Read Entities: The Selected Novels of Eric Frank Russell Online
Authors: Eric Frank Russell
“Perhaps you’re right,. If he had expired we’d have had more of his fooling around, lots more. Wollencott would have to be dealt with and probably the other pair of impersonators likewise. Either of the latter would be sweetly placed to occupy the seat of the mighty and deceive everyone but telepaths. Added to which there may be a hidden list of sharp-witted non-mutant individuals nominated by Thorstern as his successors, one or two of whom might be located on Mars. This surrender has saved us a lot of grief. Without it we’d have had to follow through to the bitter end.”
“A surrender with mental reservations,” Charles commented. “He couldn’t help stewing them while fumbling his way along the road.”
“Yes, I heard him.”
“He’s a sticker if nothing else. Firstly, he reserves the right to feed his promise to the ducks if at any future time he can discover a way to make himself absolutely mutant-proof. He estimates the chance of that as about a million to one against but he insists on covering that remote chance. Secondly, he reserves the right to slap you clean into the next galaxy but can’t imagine a satisfactory method just yet.”

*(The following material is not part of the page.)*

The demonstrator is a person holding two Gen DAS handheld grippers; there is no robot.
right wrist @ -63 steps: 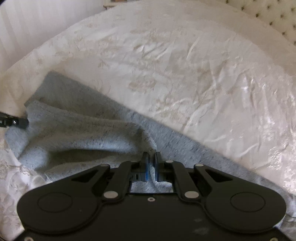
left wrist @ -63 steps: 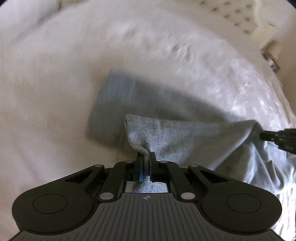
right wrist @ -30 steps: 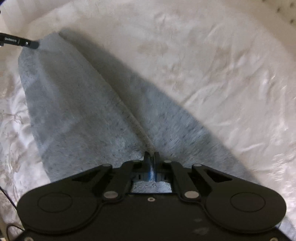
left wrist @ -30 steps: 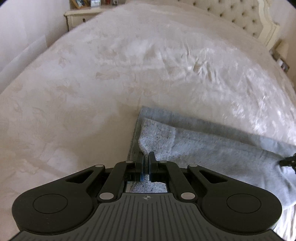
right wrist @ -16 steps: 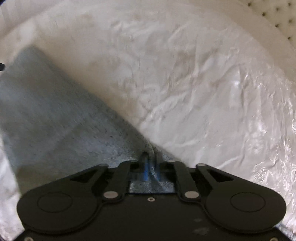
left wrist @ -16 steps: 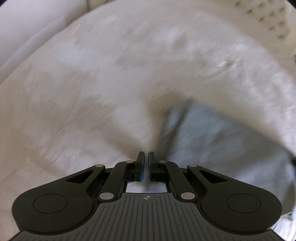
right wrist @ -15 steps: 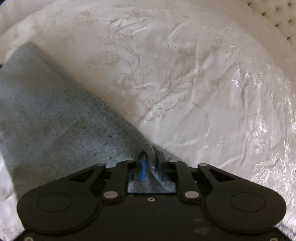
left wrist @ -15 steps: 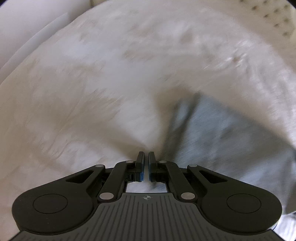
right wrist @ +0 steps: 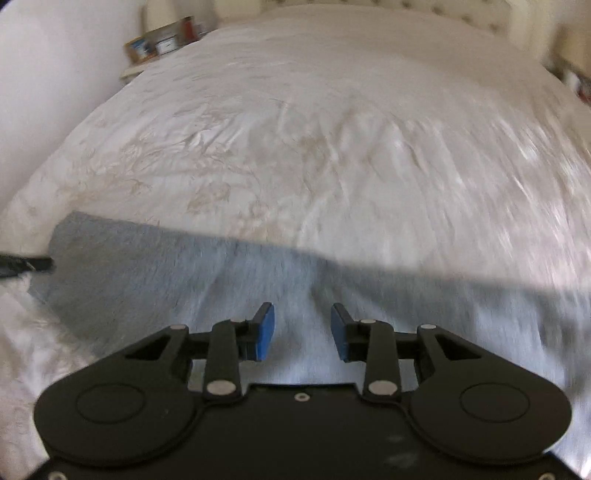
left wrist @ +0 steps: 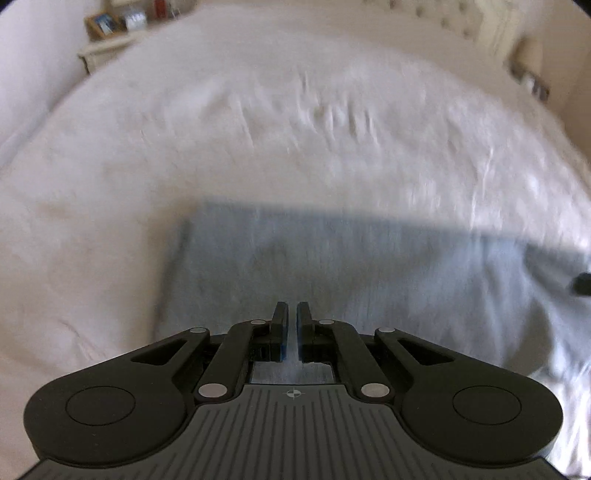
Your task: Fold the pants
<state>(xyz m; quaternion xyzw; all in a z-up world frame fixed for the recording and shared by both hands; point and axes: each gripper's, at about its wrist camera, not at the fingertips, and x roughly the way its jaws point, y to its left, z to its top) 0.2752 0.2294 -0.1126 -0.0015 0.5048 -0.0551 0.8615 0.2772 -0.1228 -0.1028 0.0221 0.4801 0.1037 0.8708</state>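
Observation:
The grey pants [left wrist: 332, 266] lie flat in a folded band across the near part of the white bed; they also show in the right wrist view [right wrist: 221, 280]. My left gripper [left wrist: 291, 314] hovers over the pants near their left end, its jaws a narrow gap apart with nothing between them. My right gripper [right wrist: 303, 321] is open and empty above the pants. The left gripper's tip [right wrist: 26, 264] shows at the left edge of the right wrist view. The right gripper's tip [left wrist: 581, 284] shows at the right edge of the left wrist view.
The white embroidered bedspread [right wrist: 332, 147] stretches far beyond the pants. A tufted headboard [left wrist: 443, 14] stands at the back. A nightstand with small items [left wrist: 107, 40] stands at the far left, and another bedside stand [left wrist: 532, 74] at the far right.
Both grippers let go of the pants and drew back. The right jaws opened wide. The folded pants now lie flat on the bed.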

“That’s not all,” contributed Raven. “I’m guessing here on the strength of what we know of his character: he’ll get into direct touch with the World Council, criticize Wollencott, heartily damn the underground movement, deplore their misdeeds, sympathize with Terra and offer to put a stop to the whole business for a worthwhile consideration. He’ll try to sell his surrender to Terra and make a good profit on it.”
“He might, at that!”
“Let him. It’s no business of ours. The main purpose has been achieved and that’s all that counts.” He mused a while, went on, “Thorstern won’t like destroying his organization. He will call off the hounds but hate to break up the pack. Only thing that would soothe his soul would be to form a bigger and better pack, openly and legally. There’s one way he could do that, and that’s with the knowledge and approval of the most influential of his recent opponents, including Heraty and several of the World Council.”
“For what purpose? They know nothing of the Denebs and therefore—”

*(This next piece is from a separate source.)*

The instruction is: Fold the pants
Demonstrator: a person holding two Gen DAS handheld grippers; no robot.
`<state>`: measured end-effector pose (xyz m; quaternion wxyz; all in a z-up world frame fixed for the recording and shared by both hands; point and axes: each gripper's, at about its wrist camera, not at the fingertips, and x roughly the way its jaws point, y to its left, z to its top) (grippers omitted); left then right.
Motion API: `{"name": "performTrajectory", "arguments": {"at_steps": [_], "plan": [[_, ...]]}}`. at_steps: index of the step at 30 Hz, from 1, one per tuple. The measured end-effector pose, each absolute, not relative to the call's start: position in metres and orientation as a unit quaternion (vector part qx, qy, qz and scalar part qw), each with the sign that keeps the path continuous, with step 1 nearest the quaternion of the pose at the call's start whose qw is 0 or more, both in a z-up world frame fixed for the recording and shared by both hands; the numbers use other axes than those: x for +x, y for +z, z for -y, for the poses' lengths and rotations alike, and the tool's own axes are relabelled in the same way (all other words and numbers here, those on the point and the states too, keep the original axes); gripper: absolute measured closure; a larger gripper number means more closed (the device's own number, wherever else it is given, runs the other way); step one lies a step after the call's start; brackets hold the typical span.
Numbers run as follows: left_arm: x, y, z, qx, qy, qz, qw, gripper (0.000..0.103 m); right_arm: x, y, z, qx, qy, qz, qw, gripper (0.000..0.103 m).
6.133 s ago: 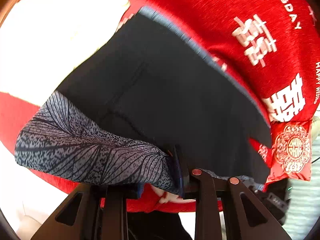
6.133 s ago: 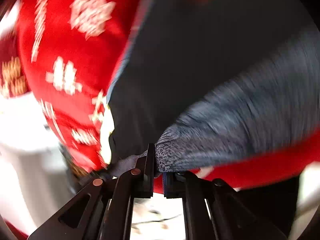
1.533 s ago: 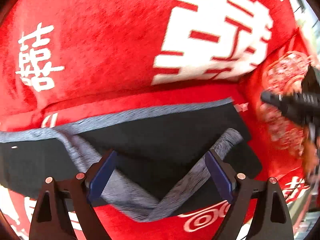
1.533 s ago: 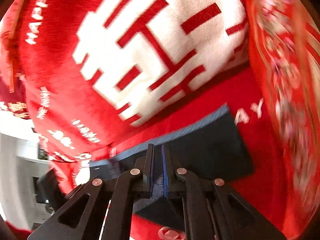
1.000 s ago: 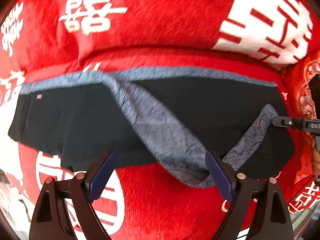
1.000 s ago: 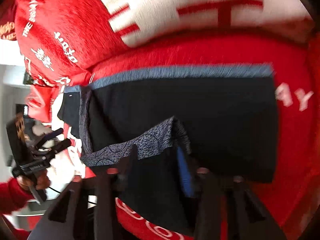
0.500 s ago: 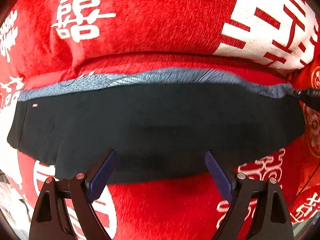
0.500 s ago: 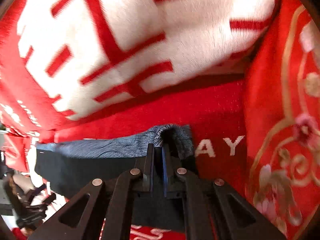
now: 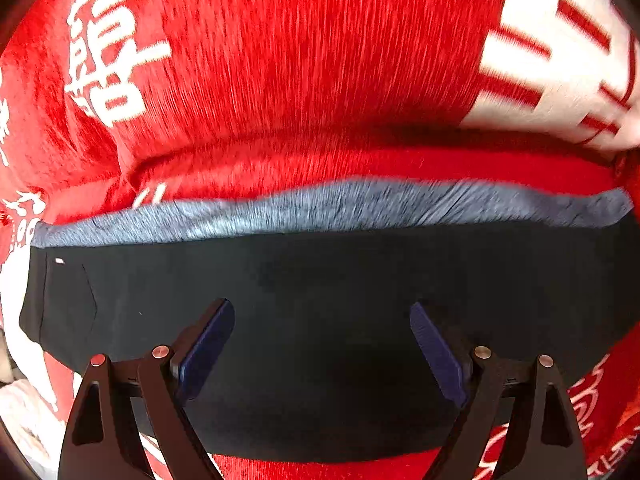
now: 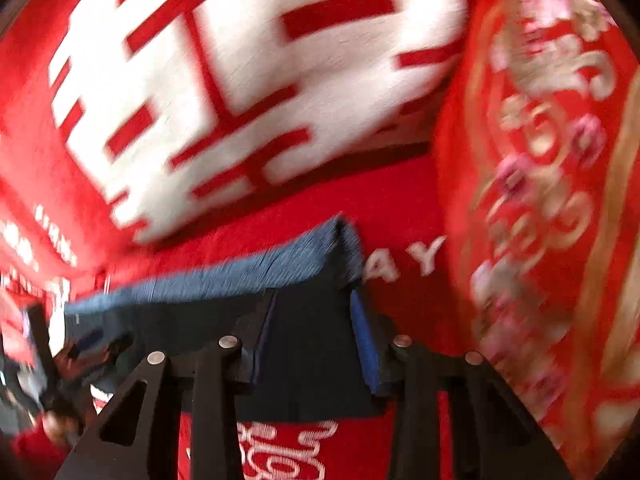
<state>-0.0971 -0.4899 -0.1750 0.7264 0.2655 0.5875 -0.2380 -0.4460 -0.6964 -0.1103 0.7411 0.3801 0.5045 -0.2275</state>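
- We note a red blanket (image 9: 304, 80) with white characters beneath everything.
- The black pants (image 9: 320, 288) lie folded flat on it, grey edge farthest.
- An embroidered red cushion (image 10: 552, 200) borders their right end.
- We find the left gripper (image 9: 322, 348) spread wide, empty.
- The right gripper (image 10: 316, 344) is likewise parted, empty.

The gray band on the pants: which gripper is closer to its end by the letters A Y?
Right. The right gripper is open just below that end of the gray band. The left gripper is open over the middle of the pants, away from either end.

A red blanket (image 9: 304, 80) with white characters; an embroidered red cushion (image 10: 552, 160) beside.
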Motion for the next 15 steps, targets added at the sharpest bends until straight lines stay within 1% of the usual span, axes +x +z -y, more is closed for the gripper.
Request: {"name": "performTrajectory", "arguments": {"at_steps": [2,3,4,5,6,7,8,10,13,14,15], "plan": [[-0.099,-0.189,0.482,0.268,-0.234,-0.597,0.719,0.012,-0.445,-0.126,0.681,0.351,-0.229,-0.538,0.731,0.063],[-0.099,-0.191,0.478,0.261,-0.237,-0.599,0.719,0.010,-0.445,-0.136,0.677,0.340,-0.235,-0.554,0.722,0.066],[-0.098,-0.190,0.473,0.252,-0.235,-0.601,0.721,0.008,-0.450,-0.148,0.676,0.332,-0.240,-0.564,0.717,0.068],[-0.095,-0.190,0.469,0.252,-0.230,-0.607,0.718,0.008,-0.458,-0.154,0.676,0.326,-0.247,-0.556,0.723,0.068],[-0.094,-0.189,0.466,0.252,-0.229,-0.609,0.716,0.008,-0.464,-0.154,0.676,0.316,-0.264,-0.554,0.724,0.064],[-0.092,-0.185,0.460,0.254,-0.225,-0.608,0.718,0.008,-0.470,-0.155,0.679,0.312,-0.289,-0.563,0.709,0.057],[-0.091,-0.183,0.455,0.258,-0.220,-0.605,0.720,0.008,-0.482,-0.155,0.684,0.339,-0.298,-0.556,0.698,0.054],[-0.085,-0.179,0.437,0.262,-0.199,-0.611,0.721,0.008,-0.499,-0.152,0.688,0.388,-0.298,-0.538,0.687,0.054],[-0.073,-0.171,0.405,0.234,-0.173,-0.626,0.724,0.008,-0.511,-0.133,0.671,0.386,-0.286,-0.523,0.705,0.053],[-0.070,-0.168,0.396,0.227,-0.166,-0.628,0.725,0.008,-0.514,-0.128,0.663,0.390,-0.281,-0.520,0.707,0.051],[-0.066,-0.165,0.386,0.221,-0.159,-0.630,0.727,0.008,-0.512,-0.126,0.656,0.392,-0.281,-0.517,0.707,0.046]]}}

“I told Thorstern that humanity will fight its way out of its own fixes. He may remember it. He is ignorant of the Denebs, as you’ve just remarked, but may decide—and convince others—that the hour of trial is here already. Pawns versus mutants! Being what he is, Thorstern automatically thinks of human beings as solely of his own kind, while mutants are not quite human, or quasi-human.” “Ah!” Charles narrowed his eyes. “Plenty of intolerance exists today. It wouldn’t need much boosting.”

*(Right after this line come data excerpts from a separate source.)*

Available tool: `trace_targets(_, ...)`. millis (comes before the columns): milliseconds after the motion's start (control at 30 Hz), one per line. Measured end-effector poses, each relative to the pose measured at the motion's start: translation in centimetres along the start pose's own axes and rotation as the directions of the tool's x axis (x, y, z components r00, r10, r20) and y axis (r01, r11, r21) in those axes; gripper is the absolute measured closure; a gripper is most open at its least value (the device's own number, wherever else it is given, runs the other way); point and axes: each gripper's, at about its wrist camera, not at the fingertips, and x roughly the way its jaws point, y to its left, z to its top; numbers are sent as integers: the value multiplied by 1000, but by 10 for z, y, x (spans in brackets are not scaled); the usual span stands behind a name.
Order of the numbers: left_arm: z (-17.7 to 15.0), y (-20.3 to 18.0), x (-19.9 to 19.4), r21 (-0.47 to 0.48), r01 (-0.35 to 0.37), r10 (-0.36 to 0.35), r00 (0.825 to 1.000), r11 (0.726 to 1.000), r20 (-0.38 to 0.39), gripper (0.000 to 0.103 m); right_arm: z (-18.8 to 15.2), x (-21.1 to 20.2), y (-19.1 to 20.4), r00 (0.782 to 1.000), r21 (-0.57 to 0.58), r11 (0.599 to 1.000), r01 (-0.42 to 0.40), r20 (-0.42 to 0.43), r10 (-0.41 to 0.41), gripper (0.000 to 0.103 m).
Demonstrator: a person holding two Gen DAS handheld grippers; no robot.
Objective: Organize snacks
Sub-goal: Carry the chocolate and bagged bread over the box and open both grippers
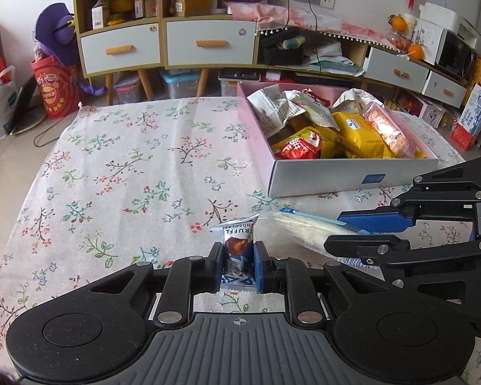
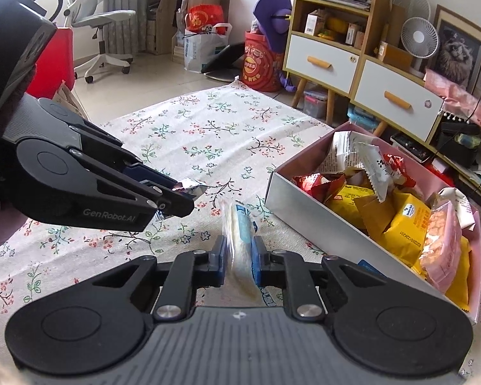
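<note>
My left gripper [image 1: 239, 264] is shut on a small truffle chocolate packet [image 1: 237, 240], white and blue with a brown picture, just above the floral cloth. From the right wrist view the same left gripper [image 2: 179, 197] comes in from the left with the packet's silver end [image 2: 192, 186] sticking out. My right gripper [image 2: 239, 258] is shut on a long clear-wrapped pale snack with a blue label [image 2: 240, 237], which lies on the cloth. That long snack [image 1: 308, 226] and the right gripper [image 1: 343, 227] also show in the left wrist view, at the right.
An open box, pink inside with grey walls [image 1: 324, 176] [image 2: 308, 205], stands right of both grippers, piled with yellow, red and pink snack bags. The floral cloth [image 1: 128, 166] stretches left and far. Cabinets with drawers [image 1: 205, 45], bags and a red bucket [image 1: 56, 91] stand beyond.
</note>
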Motion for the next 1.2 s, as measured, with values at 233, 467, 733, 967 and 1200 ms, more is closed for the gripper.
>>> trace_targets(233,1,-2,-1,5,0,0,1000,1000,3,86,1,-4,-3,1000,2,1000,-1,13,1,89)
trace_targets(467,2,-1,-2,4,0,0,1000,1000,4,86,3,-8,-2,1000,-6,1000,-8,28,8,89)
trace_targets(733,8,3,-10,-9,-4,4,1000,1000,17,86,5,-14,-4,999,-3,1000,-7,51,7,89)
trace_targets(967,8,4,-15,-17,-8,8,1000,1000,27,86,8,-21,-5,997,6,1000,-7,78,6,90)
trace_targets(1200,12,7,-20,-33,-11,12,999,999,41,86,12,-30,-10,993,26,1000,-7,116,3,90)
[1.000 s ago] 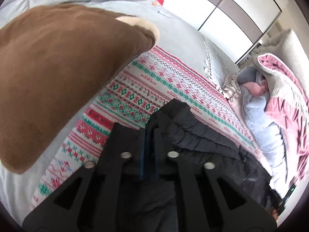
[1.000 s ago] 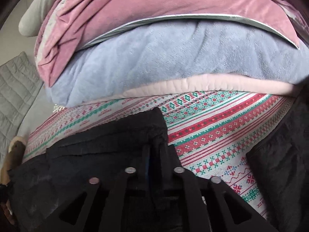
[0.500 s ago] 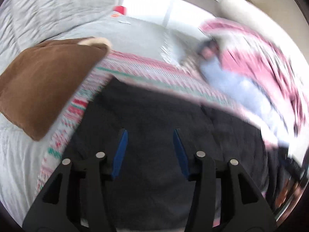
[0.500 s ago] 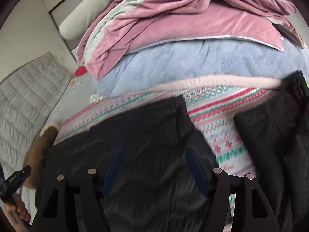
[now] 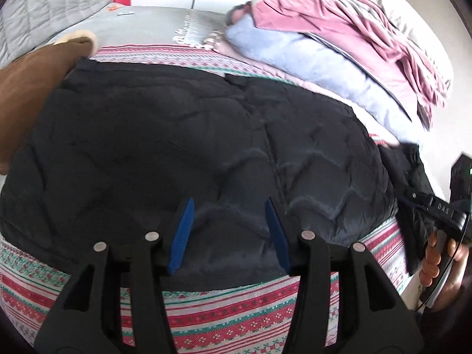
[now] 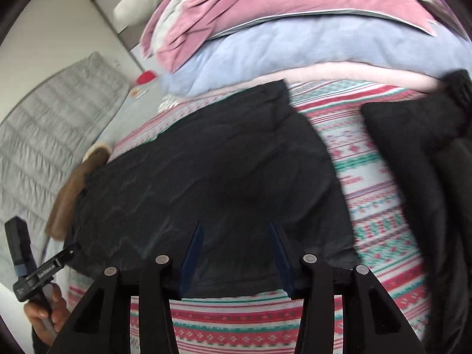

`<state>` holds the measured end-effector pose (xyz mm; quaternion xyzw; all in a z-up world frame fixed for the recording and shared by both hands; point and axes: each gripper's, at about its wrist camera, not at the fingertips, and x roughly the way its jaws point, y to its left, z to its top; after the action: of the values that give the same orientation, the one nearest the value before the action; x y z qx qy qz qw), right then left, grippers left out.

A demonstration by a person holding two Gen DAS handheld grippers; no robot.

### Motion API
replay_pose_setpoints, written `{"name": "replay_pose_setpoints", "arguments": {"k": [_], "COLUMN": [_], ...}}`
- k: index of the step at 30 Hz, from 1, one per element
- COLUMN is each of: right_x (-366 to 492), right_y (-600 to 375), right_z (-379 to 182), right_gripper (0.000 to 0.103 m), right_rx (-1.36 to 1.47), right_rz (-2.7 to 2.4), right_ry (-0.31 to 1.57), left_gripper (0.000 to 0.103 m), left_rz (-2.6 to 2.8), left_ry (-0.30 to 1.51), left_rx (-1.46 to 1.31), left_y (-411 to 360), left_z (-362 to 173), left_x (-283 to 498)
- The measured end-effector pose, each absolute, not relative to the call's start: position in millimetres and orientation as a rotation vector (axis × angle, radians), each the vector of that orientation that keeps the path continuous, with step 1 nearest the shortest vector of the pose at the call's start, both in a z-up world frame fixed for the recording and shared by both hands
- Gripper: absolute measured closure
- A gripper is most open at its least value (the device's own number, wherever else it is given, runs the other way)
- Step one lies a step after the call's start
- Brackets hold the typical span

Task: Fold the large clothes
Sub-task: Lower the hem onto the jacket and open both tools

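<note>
A black quilted jacket (image 5: 191, 147) lies spread flat on a red, green and white patterned blanket (image 5: 236, 318); it also shows in the right wrist view (image 6: 221, 177). My left gripper (image 5: 228, 206) is open and empty, held above the jacket's near edge. My right gripper (image 6: 234, 227) is open and empty, also above the jacket's near edge. The right hand's gripper shows at the right edge of the left wrist view (image 5: 436, 209). The left hand's gripper shows at the lower left of the right wrist view (image 6: 35, 271).
A brown cushion (image 5: 29, 88) lies at the jacket's left end. A pile of pink and light blue bedding (image 5: 324, 44) lies behind the jacket. More black clothing (image 6: 427, 147) lies to the right. A grey quilted cover (image 6: 44, 132) is at far left.
Both grippers have let go of the jacket and opened. Both have pulled back from it. The jacket now lies spread flat on the blanket.
</note>
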<state>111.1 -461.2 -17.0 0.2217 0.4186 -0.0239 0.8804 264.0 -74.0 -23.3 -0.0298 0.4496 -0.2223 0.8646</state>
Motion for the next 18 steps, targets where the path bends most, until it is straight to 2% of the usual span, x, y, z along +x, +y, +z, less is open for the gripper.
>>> {"name": "replay_pose_setpoints", "arguments": {"k": [18], "right_x": [202.0], "right_y": [-411.4], "right_z": [-79.8], "right_gripper": [0.057], "right_rx": [0.21], "right_rz": [-0.135], "right_ry": [1.037], "left_gripper": [0.051], "left_rz": [-0.336], "left_ry": [0.962], "left_rx": [0.06], "left_y": [-88.0], "left_z": [-68.1], "left_x": [283.8]}}
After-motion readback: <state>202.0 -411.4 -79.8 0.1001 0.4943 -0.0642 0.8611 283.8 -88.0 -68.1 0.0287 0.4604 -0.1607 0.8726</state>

Raven shrugged. “Who knows it better than we? Look what he gains if he can co-operate with Martian and Terran prototypes in arranging a synchronized three-world extermination of paranormals. It would give him back his private army, this time composed only of his own pawn-kind, gratify his ego, satisfy his hatred of mutants and provide him with the excuse and the means of removing the chief source of peril to himself. I can’t see how he can avoid thinking of it sooner or later. He’s got brains and courage and is thoroughly stubborn.”
“It wouldn’t be easy. The mutant minority is a very small one yet plenty large enough to make extermination a major problem.”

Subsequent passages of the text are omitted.